Please copy every line below that contains the string "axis".

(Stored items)
++++++
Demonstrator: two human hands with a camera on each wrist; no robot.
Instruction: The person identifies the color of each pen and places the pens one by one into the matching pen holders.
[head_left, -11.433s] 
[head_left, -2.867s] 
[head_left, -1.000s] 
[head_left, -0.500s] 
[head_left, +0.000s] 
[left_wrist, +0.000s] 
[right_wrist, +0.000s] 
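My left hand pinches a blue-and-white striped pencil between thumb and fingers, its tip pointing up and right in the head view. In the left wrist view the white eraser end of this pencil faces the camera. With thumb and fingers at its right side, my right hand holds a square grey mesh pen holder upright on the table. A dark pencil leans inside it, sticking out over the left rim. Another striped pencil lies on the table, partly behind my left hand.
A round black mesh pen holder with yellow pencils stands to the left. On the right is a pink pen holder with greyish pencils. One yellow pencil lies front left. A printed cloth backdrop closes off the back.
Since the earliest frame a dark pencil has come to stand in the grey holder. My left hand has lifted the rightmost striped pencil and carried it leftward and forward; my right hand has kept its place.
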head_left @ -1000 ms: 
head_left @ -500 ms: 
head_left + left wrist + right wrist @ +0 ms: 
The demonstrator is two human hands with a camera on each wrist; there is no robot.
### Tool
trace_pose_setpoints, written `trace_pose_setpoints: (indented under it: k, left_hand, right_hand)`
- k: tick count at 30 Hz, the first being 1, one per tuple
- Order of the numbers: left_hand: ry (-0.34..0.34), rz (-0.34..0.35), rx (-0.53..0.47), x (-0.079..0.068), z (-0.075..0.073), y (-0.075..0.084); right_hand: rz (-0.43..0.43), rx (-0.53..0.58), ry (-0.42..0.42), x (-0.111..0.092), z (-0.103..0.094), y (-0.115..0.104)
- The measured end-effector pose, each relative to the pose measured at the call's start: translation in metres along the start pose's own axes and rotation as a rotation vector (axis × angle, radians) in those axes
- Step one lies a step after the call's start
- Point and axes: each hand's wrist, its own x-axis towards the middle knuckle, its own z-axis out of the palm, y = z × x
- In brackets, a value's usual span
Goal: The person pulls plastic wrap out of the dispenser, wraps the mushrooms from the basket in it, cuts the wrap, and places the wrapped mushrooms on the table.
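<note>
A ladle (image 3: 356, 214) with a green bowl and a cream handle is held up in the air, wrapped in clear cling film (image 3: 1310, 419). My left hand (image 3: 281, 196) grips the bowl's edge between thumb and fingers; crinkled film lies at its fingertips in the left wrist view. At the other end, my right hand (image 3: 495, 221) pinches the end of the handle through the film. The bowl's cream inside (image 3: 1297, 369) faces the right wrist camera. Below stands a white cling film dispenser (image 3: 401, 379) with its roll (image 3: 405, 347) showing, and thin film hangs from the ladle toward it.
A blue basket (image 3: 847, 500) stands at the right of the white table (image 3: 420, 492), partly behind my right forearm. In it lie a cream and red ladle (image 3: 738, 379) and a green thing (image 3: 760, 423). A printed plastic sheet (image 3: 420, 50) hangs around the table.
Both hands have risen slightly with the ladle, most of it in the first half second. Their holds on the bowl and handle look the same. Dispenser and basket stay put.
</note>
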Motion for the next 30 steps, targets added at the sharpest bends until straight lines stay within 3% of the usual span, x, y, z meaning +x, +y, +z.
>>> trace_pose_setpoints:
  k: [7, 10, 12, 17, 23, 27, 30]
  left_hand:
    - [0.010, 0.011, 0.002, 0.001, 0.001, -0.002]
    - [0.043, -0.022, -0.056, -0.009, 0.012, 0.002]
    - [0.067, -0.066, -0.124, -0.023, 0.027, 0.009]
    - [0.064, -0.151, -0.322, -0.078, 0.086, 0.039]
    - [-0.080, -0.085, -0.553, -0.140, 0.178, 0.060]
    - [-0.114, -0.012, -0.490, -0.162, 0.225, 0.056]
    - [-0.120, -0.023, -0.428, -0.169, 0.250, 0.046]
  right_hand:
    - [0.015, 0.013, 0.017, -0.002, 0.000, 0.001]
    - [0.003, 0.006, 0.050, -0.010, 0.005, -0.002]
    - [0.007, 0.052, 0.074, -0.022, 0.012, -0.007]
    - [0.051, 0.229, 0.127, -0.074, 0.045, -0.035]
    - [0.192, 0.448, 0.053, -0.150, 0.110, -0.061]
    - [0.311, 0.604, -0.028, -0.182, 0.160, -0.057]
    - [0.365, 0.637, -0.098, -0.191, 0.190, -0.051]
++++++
**TASK ANSWER:**
- The measured end-effector pose, each relative to the pose measured at the call's start: translation in metres along the start pose's own axes and rotation as a rotation vector (axis × angle, radians) in those axes
- Point and axes: each hand's wrist, its own x-axis towards the middle knuckle, its own z-axis out of the palm, y = z × x

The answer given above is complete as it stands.